» Information shown
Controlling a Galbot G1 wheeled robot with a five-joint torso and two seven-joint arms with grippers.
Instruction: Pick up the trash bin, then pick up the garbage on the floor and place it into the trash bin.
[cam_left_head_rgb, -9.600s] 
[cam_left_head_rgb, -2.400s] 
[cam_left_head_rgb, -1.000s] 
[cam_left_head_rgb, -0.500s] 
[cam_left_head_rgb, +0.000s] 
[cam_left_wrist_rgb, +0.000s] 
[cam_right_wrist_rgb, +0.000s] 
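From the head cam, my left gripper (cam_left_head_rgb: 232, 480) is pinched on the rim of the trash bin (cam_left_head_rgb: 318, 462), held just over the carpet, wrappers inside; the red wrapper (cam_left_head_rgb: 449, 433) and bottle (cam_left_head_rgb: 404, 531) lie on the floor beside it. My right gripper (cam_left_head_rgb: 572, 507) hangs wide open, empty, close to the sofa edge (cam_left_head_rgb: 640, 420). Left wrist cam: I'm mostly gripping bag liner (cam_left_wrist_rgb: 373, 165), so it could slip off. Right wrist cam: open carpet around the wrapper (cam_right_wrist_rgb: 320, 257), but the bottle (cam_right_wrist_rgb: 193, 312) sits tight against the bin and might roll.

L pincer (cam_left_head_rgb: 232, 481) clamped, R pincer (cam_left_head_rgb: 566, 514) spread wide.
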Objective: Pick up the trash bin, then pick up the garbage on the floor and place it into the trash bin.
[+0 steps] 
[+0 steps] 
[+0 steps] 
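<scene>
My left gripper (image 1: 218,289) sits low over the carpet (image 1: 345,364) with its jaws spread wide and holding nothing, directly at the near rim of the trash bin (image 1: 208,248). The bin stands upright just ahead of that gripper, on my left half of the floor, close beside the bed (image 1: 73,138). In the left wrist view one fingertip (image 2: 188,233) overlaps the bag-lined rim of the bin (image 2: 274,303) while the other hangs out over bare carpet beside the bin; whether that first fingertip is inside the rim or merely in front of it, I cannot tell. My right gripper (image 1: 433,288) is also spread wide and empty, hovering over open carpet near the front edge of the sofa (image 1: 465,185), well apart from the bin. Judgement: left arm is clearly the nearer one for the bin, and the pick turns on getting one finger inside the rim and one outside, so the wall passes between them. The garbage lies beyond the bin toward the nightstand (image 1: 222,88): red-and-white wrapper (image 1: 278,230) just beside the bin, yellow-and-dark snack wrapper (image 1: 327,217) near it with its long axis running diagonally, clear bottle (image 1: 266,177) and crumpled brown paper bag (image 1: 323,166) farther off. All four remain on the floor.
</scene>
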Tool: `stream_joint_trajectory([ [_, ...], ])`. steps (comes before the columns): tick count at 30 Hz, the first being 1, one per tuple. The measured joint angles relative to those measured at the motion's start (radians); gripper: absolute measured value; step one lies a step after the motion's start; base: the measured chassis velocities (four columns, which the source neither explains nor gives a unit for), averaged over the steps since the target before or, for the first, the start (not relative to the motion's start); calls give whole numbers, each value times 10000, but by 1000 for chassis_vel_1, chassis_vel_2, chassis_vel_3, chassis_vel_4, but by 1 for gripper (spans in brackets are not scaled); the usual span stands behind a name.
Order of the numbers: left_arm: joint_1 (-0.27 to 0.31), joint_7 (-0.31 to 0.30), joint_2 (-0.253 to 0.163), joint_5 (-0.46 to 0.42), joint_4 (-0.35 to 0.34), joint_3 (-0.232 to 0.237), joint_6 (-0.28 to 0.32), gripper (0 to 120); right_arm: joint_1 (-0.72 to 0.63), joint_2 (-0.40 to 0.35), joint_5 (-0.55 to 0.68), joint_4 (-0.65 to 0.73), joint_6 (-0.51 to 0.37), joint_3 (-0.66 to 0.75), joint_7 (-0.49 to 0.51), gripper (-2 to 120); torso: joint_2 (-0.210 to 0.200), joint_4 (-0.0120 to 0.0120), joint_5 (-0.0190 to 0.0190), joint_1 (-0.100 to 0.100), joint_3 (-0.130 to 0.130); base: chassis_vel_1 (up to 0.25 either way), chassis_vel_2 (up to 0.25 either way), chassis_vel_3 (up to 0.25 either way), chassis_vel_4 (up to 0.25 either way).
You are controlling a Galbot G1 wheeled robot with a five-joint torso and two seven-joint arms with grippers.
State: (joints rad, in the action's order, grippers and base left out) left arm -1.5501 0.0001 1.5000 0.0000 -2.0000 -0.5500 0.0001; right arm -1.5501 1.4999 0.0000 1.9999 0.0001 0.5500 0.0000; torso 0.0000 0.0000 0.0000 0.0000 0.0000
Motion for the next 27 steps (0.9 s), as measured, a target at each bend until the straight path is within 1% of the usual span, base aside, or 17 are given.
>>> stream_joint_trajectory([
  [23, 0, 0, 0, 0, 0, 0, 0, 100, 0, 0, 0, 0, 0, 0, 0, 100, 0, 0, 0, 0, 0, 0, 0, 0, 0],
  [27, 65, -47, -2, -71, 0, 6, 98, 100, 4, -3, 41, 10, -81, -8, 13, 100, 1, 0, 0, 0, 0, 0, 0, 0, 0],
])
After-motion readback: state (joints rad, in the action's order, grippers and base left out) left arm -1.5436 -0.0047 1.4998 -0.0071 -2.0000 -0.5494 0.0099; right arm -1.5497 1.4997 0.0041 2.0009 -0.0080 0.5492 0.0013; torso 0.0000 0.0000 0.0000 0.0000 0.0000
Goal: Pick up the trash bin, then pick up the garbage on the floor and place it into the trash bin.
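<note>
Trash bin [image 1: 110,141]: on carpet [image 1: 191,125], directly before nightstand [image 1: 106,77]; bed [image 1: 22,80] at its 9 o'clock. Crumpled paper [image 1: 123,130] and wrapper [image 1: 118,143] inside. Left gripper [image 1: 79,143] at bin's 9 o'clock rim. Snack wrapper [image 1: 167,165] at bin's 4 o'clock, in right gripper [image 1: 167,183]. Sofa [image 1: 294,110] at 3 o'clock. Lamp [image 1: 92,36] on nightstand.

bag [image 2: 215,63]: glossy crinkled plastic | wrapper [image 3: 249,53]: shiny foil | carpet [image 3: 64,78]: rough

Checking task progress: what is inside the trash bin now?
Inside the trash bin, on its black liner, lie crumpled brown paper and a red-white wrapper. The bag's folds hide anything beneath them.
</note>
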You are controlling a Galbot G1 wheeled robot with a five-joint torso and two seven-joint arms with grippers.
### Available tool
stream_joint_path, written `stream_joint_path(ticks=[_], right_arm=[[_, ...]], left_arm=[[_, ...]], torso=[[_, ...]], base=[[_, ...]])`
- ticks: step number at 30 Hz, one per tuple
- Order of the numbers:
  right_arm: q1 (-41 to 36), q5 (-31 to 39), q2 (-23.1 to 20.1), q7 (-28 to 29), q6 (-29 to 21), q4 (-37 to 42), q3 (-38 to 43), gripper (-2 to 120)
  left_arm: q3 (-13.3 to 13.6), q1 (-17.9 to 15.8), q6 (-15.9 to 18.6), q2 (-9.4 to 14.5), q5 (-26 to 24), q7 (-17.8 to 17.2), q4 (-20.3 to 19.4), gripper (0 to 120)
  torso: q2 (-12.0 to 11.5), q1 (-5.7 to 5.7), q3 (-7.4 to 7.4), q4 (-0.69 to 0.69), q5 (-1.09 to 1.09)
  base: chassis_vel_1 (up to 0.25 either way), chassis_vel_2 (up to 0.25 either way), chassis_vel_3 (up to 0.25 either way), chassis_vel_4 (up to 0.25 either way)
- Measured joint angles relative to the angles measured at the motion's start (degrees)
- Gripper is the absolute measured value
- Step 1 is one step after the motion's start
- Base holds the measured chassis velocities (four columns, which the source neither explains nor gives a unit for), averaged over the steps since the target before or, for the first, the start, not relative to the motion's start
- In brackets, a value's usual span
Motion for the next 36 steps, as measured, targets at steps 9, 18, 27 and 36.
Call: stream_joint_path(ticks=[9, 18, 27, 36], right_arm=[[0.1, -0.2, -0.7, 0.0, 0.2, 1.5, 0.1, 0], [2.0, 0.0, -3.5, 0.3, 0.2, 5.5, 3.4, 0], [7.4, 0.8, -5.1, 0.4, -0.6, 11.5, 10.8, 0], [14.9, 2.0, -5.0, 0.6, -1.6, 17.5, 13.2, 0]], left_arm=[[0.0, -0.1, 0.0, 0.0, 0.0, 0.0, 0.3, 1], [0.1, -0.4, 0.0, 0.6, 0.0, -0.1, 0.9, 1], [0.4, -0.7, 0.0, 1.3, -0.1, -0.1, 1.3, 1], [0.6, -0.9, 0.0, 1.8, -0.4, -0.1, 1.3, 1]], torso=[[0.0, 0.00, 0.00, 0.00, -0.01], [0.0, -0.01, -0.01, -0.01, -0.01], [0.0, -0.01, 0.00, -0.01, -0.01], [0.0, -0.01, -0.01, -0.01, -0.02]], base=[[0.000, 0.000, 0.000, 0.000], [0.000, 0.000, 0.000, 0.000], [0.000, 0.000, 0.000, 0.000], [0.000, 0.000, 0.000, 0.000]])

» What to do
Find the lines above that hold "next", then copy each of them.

» Result of the task
Motion for the next 27 steps (0.9 s), as measured, a target at each bend until the straight path is within 1% of the usual span, base aside, or 17 are given.
Motion for the next 36 steps, as measured, targets at steps 9, 18, 27 and 36.

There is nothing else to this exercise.